*** Block opens ***
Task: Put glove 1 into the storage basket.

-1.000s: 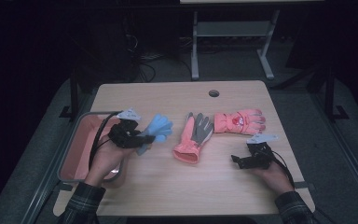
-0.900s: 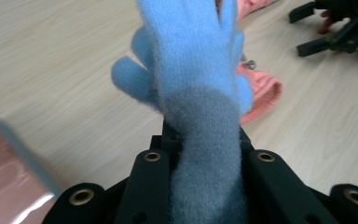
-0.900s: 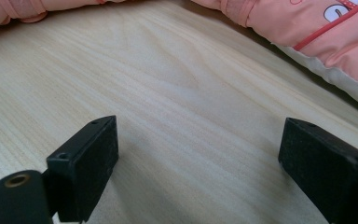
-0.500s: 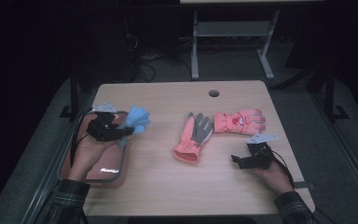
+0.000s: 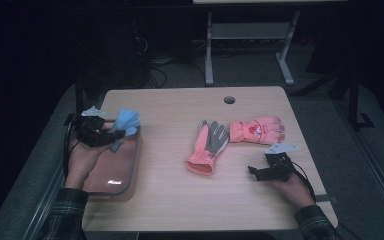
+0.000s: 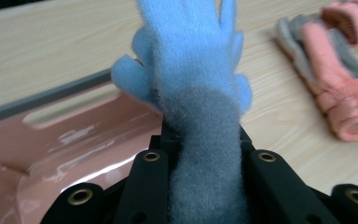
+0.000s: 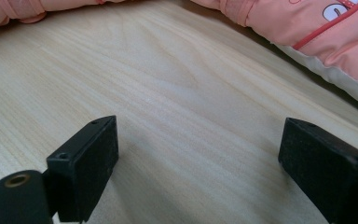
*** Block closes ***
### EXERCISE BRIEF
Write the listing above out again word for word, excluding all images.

### ANSWER SECTION
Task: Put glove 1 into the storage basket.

-1.000s: 
-0.900s: 
-0.900s: 
-0.500s: 
+0.000s: 
+0.000s: 
+0.000s: 

There is no more output for this exercise.